Work on your ability to spot differences. Part of imaginative thinking involves the ability to distinguish and determine on the fly what belongs to a certain group of objects and what does not. There are many simple activities that can help children develop these skills. For example:

  • Try using "Find the odd one out" pictures. They are in magazines, books and on the Internet. The objects in the picture may be similar, but children need to look carefully and find those small differences between them.
  • Encourage children to find objects that do not belong to them. Combine a group of items - say, three apples and a pencil - and ask which object does not belong to them. As you progress, you can come up with more challenging tasks: using an apple, an orange, a banana and a ball, for example, then an apple, an orange, a banana and a carrot.
  • Train your visual memory. Show children the pictures, then hide some or all of them. Ask them to describe what they saw. Alternatively, show children a number of objects, set them aside, and ask them to name as many as they can.

    • Encourage the children to talk about the pictures they see. After they have described them, tell them stories about the objects depicted and compare them with other pictures.
  • Develop attention to detail. Show children a picture with words or pictures and ask them to find as many as they can.

    Put together puzzles. By playing with various puzzles, children train their visual perception: they rotate the puzzle elements, connect them and imagine the picture as a whole. This is a key skill in mathematics.

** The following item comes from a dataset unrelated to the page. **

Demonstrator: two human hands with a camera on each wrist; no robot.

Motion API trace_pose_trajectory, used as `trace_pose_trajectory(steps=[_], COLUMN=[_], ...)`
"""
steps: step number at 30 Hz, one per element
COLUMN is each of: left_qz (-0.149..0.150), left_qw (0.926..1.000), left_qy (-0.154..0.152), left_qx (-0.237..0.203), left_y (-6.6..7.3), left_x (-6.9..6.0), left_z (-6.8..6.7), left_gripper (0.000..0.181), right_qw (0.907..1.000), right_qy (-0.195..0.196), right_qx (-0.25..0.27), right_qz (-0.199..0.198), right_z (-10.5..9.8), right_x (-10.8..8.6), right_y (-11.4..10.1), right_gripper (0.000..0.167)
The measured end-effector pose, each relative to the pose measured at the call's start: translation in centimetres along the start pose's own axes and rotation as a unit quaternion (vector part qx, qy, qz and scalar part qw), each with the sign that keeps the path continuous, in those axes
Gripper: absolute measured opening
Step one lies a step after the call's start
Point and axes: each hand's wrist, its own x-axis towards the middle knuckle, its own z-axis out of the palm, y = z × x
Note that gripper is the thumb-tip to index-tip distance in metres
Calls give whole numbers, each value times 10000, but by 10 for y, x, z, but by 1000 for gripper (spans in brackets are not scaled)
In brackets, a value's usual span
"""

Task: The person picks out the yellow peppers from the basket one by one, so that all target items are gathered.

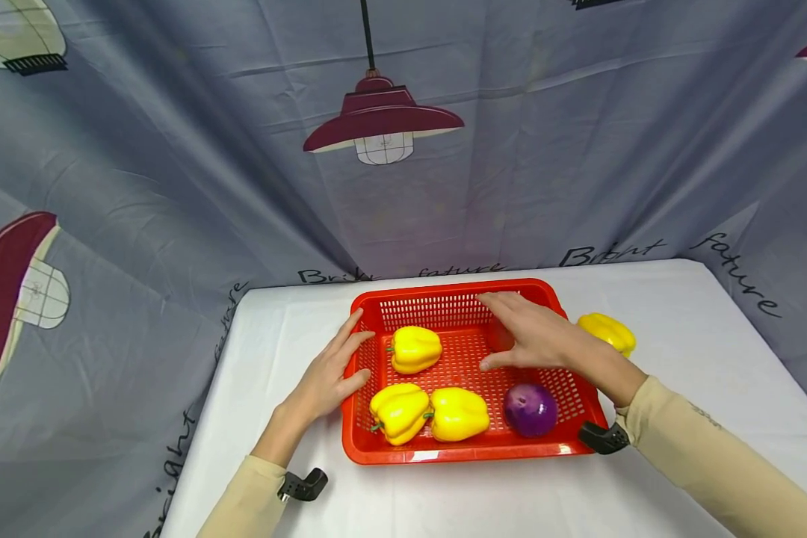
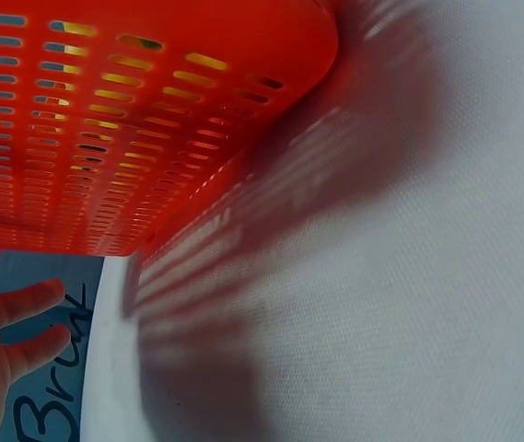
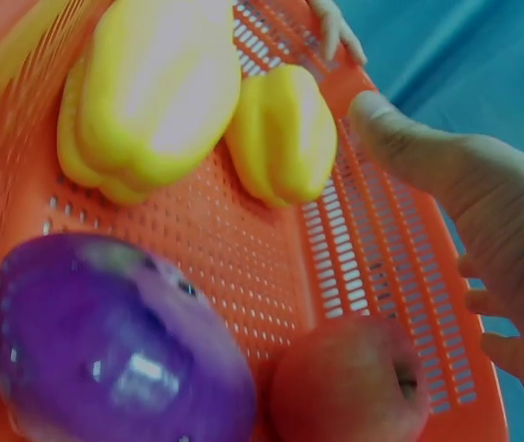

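A red perforated plastic basket (image 1: 471,455) holds three yellow bell peppers: one at the back left (image 1: 416,350) and two along the front (image 1: 400,413) (image 1: 459,414). A glossy, round purple vegetable (image 1: 530,409) lies at its front right. Behind that, a red apple (image 3: 344,382) is partly hidden by my right hand in the head view. My left hand (image 1: 332,373) is at the basket's left rim with its fingers spread; whether it touches the rim I cannot tell. Over the right part of the basket, my right hand (image 1: 531,329) has its fingers extended, thumb apart, holding nothing.
Another yellow bell pepper (image 1: 607,332) lies on the white table (image 1: 289,321) to the right of the basket, partly behind my right forearm. A grey curtain (image 1: 242,187) printed with lamps and lettering hangs behind and beside the table.
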Motion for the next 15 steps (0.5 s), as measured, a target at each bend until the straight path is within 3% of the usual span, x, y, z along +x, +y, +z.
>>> trace_pose_trajectory(steps=[15], left_qz=[15], left_qw=[10000], left_qy=[-4], left_qx=[7], left_y=[0], left_x=[1], left_z=[0], left_gripper=[61], right_qw=[9948], right_qy=[-560], right_qx=[784], right_qz=[-316], right_z=[19], right_x=[30], right_y=[-18], right_gripper=[118])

  • Teach children where is right and where is left. Orientation as to where is right and where is left is part of perceptual and visual perception. Explain the difference between the left and right sides in the child's hands, using the one he writes with as a basis. Reinforce knowledge by asking your child to take an object in his left hand or wave his right hand - use whatever comes to mind.

    • It is helpful to explain to children at their early ages the concept of arrows indicating direction. Show children pictures of left and right arrows and ask them to identify the direction.